Si può svilire ulteriormente un genere che già di per sé svilisce il concetto di cinema? Di film in soggettiva ormai ne abbiamo visti tanti (troppi) ma questo “blair witch” riesce a toccare una nuova vetta d’inconsistenza. La saga è passata alla storia per aver iniziato il filone dei falso documentario…sarebbe bello se lo finisse una volta per tutte.

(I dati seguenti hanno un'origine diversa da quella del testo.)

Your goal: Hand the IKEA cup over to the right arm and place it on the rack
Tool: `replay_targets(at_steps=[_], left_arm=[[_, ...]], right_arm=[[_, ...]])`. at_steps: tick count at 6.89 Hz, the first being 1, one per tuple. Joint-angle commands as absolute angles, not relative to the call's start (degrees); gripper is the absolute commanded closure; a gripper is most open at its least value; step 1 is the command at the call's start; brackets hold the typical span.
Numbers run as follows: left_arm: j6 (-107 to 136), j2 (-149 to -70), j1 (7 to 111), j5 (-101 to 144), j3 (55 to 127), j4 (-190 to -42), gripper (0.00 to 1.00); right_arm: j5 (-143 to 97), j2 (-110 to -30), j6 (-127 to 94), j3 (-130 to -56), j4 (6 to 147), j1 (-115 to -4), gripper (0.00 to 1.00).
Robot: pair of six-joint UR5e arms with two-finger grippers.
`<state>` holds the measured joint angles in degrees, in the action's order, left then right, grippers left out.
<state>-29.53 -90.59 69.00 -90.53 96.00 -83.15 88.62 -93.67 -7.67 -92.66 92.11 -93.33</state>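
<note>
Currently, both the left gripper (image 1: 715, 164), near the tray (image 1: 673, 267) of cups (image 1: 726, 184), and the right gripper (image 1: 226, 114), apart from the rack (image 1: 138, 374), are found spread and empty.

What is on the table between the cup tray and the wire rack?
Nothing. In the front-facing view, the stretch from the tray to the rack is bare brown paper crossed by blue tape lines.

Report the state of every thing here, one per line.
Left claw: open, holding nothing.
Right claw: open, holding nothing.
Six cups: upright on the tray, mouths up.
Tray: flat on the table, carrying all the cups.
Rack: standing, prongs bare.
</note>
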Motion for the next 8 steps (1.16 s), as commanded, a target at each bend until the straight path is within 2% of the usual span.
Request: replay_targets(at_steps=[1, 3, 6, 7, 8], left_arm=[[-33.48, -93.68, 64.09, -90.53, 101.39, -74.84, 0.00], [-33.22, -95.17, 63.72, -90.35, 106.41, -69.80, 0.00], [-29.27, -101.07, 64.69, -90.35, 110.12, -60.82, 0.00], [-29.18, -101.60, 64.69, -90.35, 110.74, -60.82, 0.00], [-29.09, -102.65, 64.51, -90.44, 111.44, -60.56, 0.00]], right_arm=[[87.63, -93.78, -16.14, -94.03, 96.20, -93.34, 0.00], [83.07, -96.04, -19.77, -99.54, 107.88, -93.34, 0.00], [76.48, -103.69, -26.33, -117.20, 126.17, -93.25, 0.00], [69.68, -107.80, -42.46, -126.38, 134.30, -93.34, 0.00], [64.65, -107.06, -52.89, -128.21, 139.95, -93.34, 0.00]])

La preoccupazione principale del regista è quella di procurarsi punti macchina. Dota chiunque passi su schermo di una telecamera auricolare, così d’avere sempre una soggettiva utile per il film. Capiterà così che in una scena dove c’è un po’ di affollamento, passeremo dalla soggettiva di una telecamera tenuta in mano da Tizio agli “occhi” di Caio…creando un dissennato découpage. La macchina da presa è mossa come non ho mai visto prima…non si capisce letteralmente nulla. Abbinate all’operatore affetto da Parkinson un continuo puntare le torce dritte in camera da parte dei protagonisti, un comparto audio squilibrato (se uno entra in tenda è accompagnato da un boato), scelte discutibili come le transizione “difettose” (mai visti quei malfunzionamenti in vita mia) e il senso di malessere è servito. Raramente ho avvertito un senso di nausea ma questo film c’è riuscito.

Quindi? non si salva nulla? NO…non si salva nulla.

Come sia stato possibile spendere 5 milioni di dollari per mettere insieme questo risultato francamente mi sfugge.